The remainder of this paper is organized as follows:
Section 2 provides the research hypotheses.
Section 3 describes our data and methodology.
Section 4 displays the results and some initial interpretations, while
Section 5 provides our conclusions.
2. Hypotheses
In general, investors’ different interpretations of public information can lead to divergence in market expectations and buying and selling choices, resulting in an increase in the trading volume (
Hong and Stein 2007;
Daniel and Hirshleifer 2015). Guba provides investors with greater flexibility, enabling them to engage in discussions on a wide range of stocks without transaction costs.
Benjamin et al. (
2022) found that a positive social media sentiment can lead to an increase in the value of a company.
Rakowski et al. (
2021) found that the attention generated through Twitter activity significantly impacts trading volume. However, divergence resulting from differences in investors’ interpretations of public information affects their trading strategies. This can lead to a decrease in the expected volume of buying and selling transactions. Therefore, based on the above analysis, we propose two hypotheses to examine the impact of online public opinions and divergence on the trading volume:
H1. The greater the number of online public opinions, the greater the trading volume.
H2. Divergence can hinder the increase in trading volume.
Increased discussion among investors inevitably leads to more information being available for stock trading. Experienced investors typically delay trading when prices deviate from their private information (
Cao et al. 2002).
Banerjee and Kremer (
2010) found that both divergence and convergence can help to explain the trading volume.
Giannini et al. (
2019) found that both divergence and convergence result in an abnormal trading volume during earnings announcements by measuring investors’ divergence on StockTwits. According to Guba’s classification of investors, those with low level of influence are identified as “newcomers”. They have a shorter registration duration, fewer followers, less recognition of online public opinions and comprise a larger number of people. Therefore, due to their limited professional ability and cognition, the divergence of low-level investors can bring pressure on the stable operation of the market. Investors with high levels of influence have more followers and receive greater attention in Guba, which means their online public opinions carry more weight. It means that the divergence between high- and low-level investors can have different impacts on the Chinese stock market. Therefore, we propose hypotheses 3 and 4:
H3. High-level investors’ divergence leads to an increased trading volume.
H4. Low-level investors’ divergence leads to a decreased trading volume.
For stocks in different sectors, there are differences in the size of investor divergence. The CSI 300 index consists of high-quality stocks in various industries, which have different characteristics due to different industries.
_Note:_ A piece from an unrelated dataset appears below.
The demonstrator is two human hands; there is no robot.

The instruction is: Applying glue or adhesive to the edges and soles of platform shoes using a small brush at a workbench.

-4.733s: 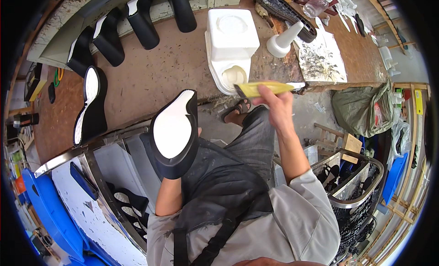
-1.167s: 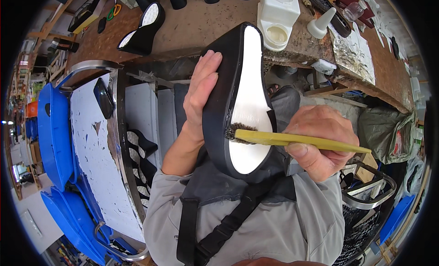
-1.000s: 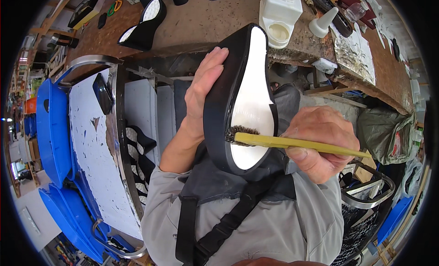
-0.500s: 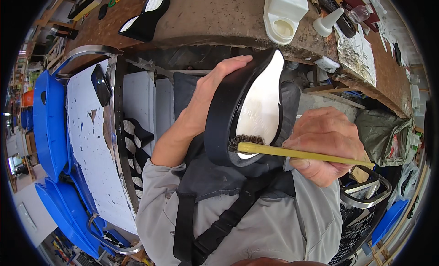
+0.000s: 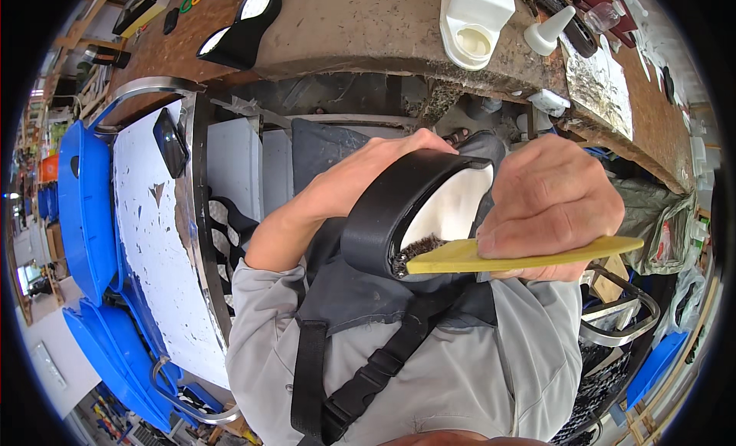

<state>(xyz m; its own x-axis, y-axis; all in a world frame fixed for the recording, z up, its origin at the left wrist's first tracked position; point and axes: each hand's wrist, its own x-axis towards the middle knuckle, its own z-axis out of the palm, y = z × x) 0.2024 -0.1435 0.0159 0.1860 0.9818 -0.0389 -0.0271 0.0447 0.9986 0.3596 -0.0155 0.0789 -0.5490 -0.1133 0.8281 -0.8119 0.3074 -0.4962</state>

Financial stocks are less affected by politics, are less liquid and have a lower price dispersion. Non-financial stocks are of greater interest to investors because of their broader coverage, greater price dispersion and more opportunities for quick short-term gains.
Oliveira et al. (
2017) found that microblogging sentiment and attention indicators are particularly useful for the prediction of some sectors such as high technology, energy and telecommunications. Based on the above hypotheses, we conclude that the trading volume of non-financial stocks is significantly influenced by divergence. Meanwhile, there is a distinction between the impacts of high- and low-level investors. Therefore, we propose hypotheses 5 and 6:
H5. The smaller the divergence among high-level investors, the greater the increase in the trading volume of non-financial stocks.
H6. The presence of divergence among low-level investors leads to a faster decrease in the trading volume of non-financial stocks.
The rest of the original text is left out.